Sajjad Ahmed

Personal information
- Born: 20 May 1974 (age 52) Dhaka, Bangladesh
- Nickname: Shipon
- Batting: Right-handed
- Bowling: Right-arm offbreak

International information
- National side: Bangladesh;
- ODI debut (cap 28): 5 April 1995 v India
- Last ODI: 6 April 1995 v Sri Lanka

Career statistics
| Competition | ODI | FC |
| Matches | 2 | 33 |
| Runs scored | 15 | 1,282 |
| Batting average | 7.50 | 25.64 |
| 100s/50s | 0/0 | 1/6 |
| Top score | 11 | 117 |
| Balls bowled | – | 243 |
| Wickets | – | 6 |
| Bowling average | – | 31.66 |
| 5 wickets in innings | – | 0 |
| 10 wickets in match | – | 0 |
| Best bowling | – | 3/42 |
| Catches/stumpings | 0/0 | 25/0 |
- Source: Cricinfo, 26 September 2014

= Sajjad Ahmed (Bangladeshi cricketer) =

Bangladeshi cricketer (born 1974)

Sajjad Ahmed (born 20 May 1974) is a Bangladeshi former cricketer who played in two One Day Internationals in 1995.

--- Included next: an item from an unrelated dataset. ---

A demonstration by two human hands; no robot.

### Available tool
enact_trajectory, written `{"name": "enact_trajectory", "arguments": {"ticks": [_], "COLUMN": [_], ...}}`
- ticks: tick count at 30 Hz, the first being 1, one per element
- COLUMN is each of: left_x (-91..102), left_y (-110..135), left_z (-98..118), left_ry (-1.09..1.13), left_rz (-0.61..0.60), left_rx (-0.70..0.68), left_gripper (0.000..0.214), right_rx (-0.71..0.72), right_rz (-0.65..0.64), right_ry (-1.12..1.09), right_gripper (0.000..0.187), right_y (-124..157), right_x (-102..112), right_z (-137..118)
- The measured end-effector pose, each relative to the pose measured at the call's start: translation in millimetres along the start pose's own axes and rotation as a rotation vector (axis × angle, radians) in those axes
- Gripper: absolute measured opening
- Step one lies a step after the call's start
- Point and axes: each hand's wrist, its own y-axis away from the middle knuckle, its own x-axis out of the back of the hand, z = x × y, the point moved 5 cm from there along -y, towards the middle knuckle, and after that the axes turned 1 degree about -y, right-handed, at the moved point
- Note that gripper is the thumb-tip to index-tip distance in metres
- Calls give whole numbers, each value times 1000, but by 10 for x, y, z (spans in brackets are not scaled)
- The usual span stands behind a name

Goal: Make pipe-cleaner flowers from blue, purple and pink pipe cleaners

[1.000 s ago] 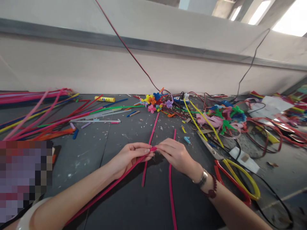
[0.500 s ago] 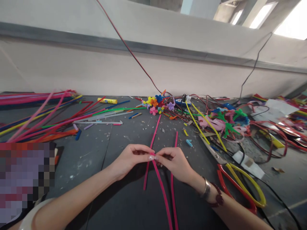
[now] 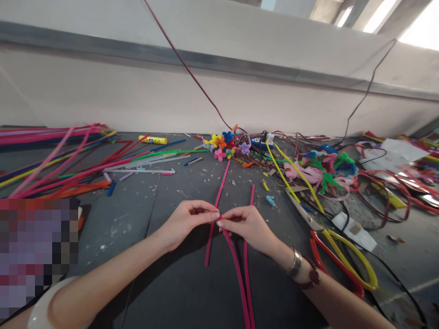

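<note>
Both hands pinch one pink pipe cleaner [image 3: 236, 265] near its upper end, fingertips almost touching. My left hand [image 3: 190, 221] grips the tip between thumb and forefinger. My right hand [image 3: 248, 228] closes on it just beside, and the rest hangs down toward me in a curve. Beneath the hands a second pink pipe cleaner [image 3: 222, 183] lies on the dark table, running away from me. Another pink pipe cleaner [image 3: 247, 269] passes under my right hand. The fingers hide the exact shape of the held end.
Fuzzy flowers [image 3: 221, 145] lie at the back. Scissors with red and yellow handles [image 3: 343, 260] rest at right, near cables and a hot glue gun [image 3: 262, 143]. Bundled pipe cleaners [image 3: 51, 137] and a yellow glue stick [image 3: 152, 140] are at left.
My right fingertips have shifted slightly down and left along the held pipe cleaner, and its hanging part has bowed further right. The whole view has tilted slightly.
</note>
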Motion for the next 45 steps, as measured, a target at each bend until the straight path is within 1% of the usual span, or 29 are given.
{"name": "enact_trajectory", "arguments": {"ticks": [2, 8, 13, 15, 17, 21, 23, 25, 29, 32, 34, 38, 45], "left_x": [-1, -11, -22, -19, -16, -17, -10, -4, -17, -28, -36, -41, -28], "left_y": [-3, -3, 7, 5, 2, -2, -1, -1, 3, 8, 9, 6, 12], "left_z": [6, 79, 104, 82, 60, 50, 57, 59, 39, 24, 23, 32, 50], "left_ry": [-12, -159, -122, -91, -85, -137, -151, -106, 85, 143, 144, 133, 86], "left_rz": [1, 2, 31, 45, 44, 3, 1, 2, -23, -36, -53, -87, -97], "left_rx": [-7, -63, -101, -91, -78, -66, -65, -60, -21, 2, -4, -57, -95], "left_gripper": [11, 10, 8, 8, 9, 16, 14, 11, 7, 7, 7, 5, 7], "right_rx": [0, 36, 145, 149, 111, 7, -37, -106, -281, -394, -429, -428, -450], "right_rz": [14, 30, 99, 105, 90, 41, 10, -44, -209, -298, -326, -320, -313], "right_ry": [39, 113, 268, 273, 212, 55, -25, -168, -569, -763, -832, -906, -892], "right_gripper": [20, 18, 13, 12, 12, 11, 11, 13, 17, 14, 13, 11, 13], "right_y": [-4, 6, 30, 34, 30, 20, 14, 6, -5, 0, 7, 19, 37], "right_x": [13, 12, 16, 17, 16, 8, 7, 0, -54, -108, -140, -170, -196], "right_z": [17, 17, -78, -75, -38, 20, 18, 30, 134, 242, 280, 266, 221]}}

He was only 19 when he was selected to open against Zimbabwe at Dhaka in autumn 1993. Though these games were not recognized as full ODIs, they were important for Bangladesh's preparation for the 5th ICC Trophy in Kenya. Unfortunately, the young opener couldn't handle the pace of Heath Streak. He did play two full ODIs in 1995, but after scores of 4 and 11, was omitted from the national team.

He played first-class cricket for Dhaka Metropolis and Dhaka Division from 2001 to 2006. He scored his only first-class century (117) for Dhaka Metropolis in a victory over Barisal Division in 2000–01.